I was one of the persons who argued till the end of April that India has a potential of 7 per cent growth and we should correct the decelaration of growth to 5 per cent last year by a expansionary public investment policy and more relaxed monetary policy even if that meant a marginal increase in fiscal deficit.

Unfortunately, fiscal deficit increased to 6 per cent compared to the Budget estimate of 4.5 per cent but without any noticeable increase in public investment. That was the failure of the last government and the new government could have corrected it without much difficulty.

But after May 11, our whole environment has changed.
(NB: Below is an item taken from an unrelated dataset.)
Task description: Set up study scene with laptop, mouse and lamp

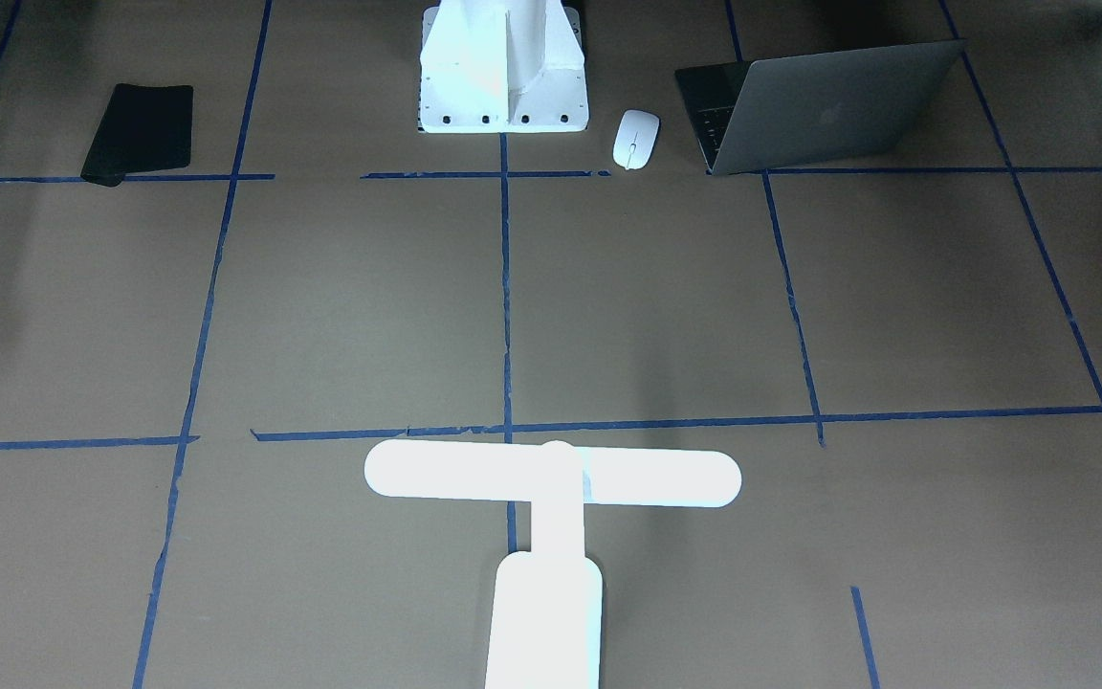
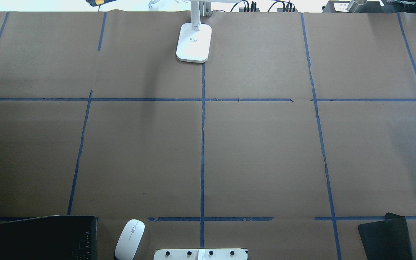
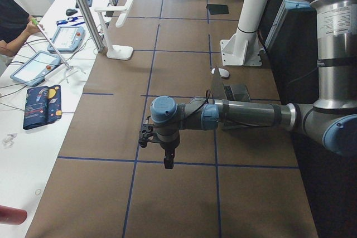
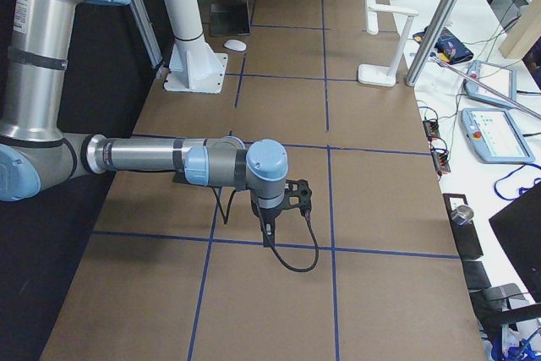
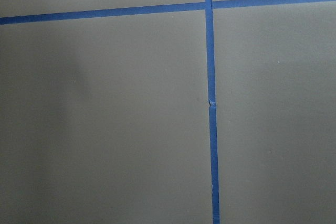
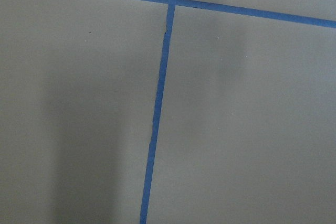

We must now be prepared against a possible crisis created by drying up of foreign flows if not a reverse flight of that capital. I do not think we can afford the luxury of a higher fiscal deficit or relaxed monetary policy. As a result, we may suffer from a continued low rate of growth. But we cannot relax on government policies any more.

The only way we can promote growth today is by doing everything to promote exports and to invite foreign capital. The concept of swadeshi has to be given up in this situation. When swadeshi means preventing foreign competition.

If we do not have substantial inflow of foreign savings, the domestic rate of investment will come close to equality with the domestic rate of savings which is now 26 per cent. However we may try, it is impossible for us to have a domestic saving of 30 per cent as the BJP agenda calls for.

With a lower rate of investment, we shall have to settle for a lower rate of growth than what we had achieved during the 8th Plan. This is not acceptable in our country, with our problems of unemployment and poverty, the eradication of both of which requires higher rate of growth. Absence of positive measures or even signals for inviting foreign savings is the crucial lacuna in this Budget. This has been made even more critical because of the sanctions that have been imposed.

Let me share with you another reason for my disappointment. Very few people know that Yashwant Sinha as finance minister of the Chandra Shekhar government had prepared a most revolutionary Budget in 1991. In many ways, that Budget was more radical than the Budget that was presented later that year by Dr Manmohan Singh when he introduced the Narasimha Rao package of economic reforms. For reasons quite well known, Yashwant Sinha's Budget could not be presented to Parliament.

If it were, it probably would have been a major Indian response to the 1991 crisis. I thought that this time again, when we are facing another major crisis, Yashwant Sinha would rise to the occasion and present an equally radical Budget. He did not and that is why I was disappointed.

Dr Arjun Sengupta, the wellknown economist and member of the Planning Commission, spoke on the Rediff Budget Chat.